Бесспорно, денег на «изящную жизнь» всегда недостает. Но вряд ли прямая нужда заставляла Георгия Иванова даже в письмах к Блоку сплошь ограничиваться денежными просьбами, как будто о большем ему говорить с лучшим поэтом эпохи недосуг. Выставляемый напоказ меркантилизм походил, конечно, на юношескую браваду, да и был ею, но все же имел и привкус развивающегося с годами брезгливого негативизма, старательно обесценивавшего «гуманистическую мораль».

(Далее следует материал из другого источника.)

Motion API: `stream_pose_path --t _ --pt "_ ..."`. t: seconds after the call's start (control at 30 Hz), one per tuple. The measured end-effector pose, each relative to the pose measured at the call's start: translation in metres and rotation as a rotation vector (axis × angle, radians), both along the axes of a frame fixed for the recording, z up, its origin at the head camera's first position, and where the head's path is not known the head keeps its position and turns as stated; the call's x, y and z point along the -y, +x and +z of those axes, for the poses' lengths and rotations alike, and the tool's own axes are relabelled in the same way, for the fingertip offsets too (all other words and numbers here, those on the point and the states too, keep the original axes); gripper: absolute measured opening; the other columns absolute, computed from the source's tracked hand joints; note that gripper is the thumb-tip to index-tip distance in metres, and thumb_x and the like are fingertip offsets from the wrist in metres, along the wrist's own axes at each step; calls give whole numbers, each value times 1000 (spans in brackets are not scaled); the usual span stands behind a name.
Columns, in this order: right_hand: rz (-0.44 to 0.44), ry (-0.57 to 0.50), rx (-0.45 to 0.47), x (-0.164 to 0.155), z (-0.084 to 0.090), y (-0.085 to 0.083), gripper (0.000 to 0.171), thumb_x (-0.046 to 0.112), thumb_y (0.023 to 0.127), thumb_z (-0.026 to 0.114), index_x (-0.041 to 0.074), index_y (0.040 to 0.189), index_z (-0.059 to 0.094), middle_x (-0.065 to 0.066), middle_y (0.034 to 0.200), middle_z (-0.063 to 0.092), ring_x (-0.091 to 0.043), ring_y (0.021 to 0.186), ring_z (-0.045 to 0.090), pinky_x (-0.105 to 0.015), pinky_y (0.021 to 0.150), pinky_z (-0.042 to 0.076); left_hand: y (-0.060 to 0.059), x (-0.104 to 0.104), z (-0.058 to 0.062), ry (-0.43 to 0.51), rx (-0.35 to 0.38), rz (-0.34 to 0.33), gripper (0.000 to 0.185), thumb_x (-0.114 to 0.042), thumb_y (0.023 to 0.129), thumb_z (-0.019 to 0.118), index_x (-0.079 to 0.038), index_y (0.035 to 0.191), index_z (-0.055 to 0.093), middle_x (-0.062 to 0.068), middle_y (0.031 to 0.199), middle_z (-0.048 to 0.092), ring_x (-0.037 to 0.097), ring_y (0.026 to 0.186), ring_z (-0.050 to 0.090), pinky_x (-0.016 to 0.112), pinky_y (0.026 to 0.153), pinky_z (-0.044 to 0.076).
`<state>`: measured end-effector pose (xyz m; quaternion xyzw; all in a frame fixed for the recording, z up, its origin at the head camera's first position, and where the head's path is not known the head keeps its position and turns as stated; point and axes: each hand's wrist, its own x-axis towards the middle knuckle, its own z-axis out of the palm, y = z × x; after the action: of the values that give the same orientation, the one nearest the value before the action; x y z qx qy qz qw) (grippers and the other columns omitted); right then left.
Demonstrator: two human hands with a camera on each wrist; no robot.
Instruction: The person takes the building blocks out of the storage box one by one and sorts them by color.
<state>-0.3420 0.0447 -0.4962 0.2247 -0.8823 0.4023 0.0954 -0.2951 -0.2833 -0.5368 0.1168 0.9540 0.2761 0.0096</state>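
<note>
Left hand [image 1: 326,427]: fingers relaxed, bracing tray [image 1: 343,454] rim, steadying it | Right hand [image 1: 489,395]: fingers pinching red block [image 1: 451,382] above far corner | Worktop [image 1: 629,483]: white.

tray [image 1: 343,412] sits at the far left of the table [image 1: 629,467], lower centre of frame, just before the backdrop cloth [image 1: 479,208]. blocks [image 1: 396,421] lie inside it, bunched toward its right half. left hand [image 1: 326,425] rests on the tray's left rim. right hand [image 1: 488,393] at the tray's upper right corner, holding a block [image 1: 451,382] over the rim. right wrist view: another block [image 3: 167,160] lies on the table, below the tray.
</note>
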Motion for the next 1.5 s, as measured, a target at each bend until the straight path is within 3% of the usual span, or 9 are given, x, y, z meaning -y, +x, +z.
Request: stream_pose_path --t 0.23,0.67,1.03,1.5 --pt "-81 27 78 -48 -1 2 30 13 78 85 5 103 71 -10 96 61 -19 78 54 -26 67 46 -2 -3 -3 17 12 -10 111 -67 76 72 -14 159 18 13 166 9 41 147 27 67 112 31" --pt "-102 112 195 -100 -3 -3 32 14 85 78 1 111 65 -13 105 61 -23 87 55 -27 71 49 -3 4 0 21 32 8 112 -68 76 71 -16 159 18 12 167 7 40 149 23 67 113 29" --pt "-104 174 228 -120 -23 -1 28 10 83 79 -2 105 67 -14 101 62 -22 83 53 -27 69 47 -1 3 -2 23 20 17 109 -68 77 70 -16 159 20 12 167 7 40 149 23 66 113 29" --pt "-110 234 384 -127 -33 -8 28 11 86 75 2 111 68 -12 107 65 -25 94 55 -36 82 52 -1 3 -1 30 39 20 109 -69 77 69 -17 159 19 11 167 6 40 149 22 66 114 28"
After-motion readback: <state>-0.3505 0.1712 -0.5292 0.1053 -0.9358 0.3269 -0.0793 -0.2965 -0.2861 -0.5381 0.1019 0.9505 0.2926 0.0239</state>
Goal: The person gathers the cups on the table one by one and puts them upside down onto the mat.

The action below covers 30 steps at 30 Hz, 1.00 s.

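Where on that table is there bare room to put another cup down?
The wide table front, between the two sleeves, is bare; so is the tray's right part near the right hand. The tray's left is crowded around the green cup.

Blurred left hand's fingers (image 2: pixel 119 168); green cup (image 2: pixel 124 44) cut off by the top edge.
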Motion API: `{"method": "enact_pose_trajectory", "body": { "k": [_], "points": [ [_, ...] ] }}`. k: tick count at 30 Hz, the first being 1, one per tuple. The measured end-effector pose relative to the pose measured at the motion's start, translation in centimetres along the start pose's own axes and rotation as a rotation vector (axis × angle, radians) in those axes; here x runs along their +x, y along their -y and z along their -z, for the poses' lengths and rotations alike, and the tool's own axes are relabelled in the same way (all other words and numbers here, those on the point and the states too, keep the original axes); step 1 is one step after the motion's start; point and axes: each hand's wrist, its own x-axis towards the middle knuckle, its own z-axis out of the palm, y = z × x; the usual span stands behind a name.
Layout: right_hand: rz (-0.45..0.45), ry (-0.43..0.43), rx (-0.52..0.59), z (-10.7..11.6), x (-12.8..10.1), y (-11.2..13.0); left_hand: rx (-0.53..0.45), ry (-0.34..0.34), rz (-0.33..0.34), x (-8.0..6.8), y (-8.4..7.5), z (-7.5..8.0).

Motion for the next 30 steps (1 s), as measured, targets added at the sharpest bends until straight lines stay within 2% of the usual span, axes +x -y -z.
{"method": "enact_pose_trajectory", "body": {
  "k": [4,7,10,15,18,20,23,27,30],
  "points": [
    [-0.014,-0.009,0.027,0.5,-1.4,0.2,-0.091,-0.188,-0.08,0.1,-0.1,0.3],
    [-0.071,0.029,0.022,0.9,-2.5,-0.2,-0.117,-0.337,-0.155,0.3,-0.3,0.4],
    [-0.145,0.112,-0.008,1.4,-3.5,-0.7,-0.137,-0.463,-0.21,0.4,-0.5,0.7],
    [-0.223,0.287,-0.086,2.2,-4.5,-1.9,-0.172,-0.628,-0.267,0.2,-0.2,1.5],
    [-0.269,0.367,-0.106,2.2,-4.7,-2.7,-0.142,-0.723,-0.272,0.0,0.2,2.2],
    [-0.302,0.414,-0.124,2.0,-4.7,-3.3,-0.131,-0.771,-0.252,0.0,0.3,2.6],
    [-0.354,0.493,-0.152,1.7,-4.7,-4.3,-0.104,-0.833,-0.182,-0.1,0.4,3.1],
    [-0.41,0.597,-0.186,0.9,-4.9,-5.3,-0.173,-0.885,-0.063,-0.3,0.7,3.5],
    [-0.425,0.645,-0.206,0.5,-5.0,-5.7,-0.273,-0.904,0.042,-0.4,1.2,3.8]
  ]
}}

Сологуб, рассказывают, делил свои строчки на те, что стоят рубль, и те, что идут по полтиннику. Подобным профессиональным подходом к искусству Георгий Иванов щеголял с энтузиазмом. Если не преувеличивал позже, то зарабатывал не хуже Сологуба: «…когда мне было двадцать лет, мне всюду платили не ниже рубля за строчку…»

Вот за «лукоморские» стихи и платили. Как раз — двадцатилетнему.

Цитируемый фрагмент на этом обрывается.